■ Your objective
List each line of the data that holds the word "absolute".
*** Opening Exercise data ***
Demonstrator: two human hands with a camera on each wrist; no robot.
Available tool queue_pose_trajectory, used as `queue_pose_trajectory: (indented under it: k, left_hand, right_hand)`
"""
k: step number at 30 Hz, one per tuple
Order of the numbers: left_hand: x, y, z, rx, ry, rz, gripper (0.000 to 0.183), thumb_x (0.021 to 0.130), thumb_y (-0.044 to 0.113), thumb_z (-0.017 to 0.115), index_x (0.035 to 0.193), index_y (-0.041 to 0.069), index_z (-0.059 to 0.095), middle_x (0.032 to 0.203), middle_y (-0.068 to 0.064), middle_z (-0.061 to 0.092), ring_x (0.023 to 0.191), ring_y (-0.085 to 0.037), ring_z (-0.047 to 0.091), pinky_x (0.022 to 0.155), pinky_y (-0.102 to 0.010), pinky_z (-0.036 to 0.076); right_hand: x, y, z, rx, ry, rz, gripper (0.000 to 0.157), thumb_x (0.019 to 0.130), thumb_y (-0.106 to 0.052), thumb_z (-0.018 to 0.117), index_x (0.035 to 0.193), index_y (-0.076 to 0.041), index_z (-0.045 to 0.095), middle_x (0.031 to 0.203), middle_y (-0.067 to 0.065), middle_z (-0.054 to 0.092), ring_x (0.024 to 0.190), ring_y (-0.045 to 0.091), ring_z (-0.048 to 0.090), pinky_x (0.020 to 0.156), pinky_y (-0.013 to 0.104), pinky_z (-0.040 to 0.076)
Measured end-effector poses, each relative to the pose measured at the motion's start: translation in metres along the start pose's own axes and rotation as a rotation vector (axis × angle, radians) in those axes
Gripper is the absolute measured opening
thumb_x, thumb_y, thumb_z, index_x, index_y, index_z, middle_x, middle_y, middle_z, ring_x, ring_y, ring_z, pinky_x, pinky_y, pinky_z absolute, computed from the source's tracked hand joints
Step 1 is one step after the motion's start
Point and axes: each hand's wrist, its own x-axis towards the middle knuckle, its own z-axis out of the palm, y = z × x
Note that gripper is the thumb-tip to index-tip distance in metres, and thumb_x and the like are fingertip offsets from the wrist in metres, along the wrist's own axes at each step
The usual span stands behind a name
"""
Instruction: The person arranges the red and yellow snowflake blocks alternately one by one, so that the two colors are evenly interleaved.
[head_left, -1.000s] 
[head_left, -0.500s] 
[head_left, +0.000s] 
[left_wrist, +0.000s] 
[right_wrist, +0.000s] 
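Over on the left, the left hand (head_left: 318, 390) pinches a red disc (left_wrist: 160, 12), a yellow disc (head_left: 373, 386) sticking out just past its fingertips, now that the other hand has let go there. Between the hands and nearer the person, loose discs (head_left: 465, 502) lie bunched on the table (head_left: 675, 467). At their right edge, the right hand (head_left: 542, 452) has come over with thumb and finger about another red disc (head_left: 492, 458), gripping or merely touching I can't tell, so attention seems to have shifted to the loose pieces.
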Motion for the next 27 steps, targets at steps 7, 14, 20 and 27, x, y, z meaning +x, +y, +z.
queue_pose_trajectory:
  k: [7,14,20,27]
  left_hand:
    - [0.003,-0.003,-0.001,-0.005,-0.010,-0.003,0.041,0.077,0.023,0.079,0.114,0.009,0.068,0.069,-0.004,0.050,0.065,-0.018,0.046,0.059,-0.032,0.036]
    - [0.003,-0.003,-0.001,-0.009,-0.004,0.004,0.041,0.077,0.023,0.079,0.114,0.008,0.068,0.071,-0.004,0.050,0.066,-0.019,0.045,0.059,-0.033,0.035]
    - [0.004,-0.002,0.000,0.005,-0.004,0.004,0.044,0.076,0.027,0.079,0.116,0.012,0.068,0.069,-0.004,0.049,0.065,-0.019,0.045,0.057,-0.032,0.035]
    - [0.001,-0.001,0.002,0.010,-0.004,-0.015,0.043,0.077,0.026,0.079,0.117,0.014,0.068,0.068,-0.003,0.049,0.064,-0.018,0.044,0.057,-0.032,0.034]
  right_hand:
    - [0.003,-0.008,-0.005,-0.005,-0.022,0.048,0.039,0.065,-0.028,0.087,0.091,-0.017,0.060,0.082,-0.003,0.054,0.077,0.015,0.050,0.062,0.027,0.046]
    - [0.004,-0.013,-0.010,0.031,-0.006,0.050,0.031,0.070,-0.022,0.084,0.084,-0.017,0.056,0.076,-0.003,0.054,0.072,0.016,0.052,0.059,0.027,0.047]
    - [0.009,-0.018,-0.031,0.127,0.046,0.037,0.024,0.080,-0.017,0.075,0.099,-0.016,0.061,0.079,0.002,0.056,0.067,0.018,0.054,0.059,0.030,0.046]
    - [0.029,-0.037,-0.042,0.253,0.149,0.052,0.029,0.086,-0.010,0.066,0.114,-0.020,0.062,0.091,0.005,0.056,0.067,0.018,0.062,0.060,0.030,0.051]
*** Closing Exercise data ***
■ Solution for this task
Gripper is the absolute measured opening
thumb_x, thumb_y, thumb_z, index_x, index_y, index_z, middle_x, middle_y, middle_z, ring_x, ring_y, ring_z, pinky_x, pinky_y, pinky_z absolute, computed from the source's tracked hand joints

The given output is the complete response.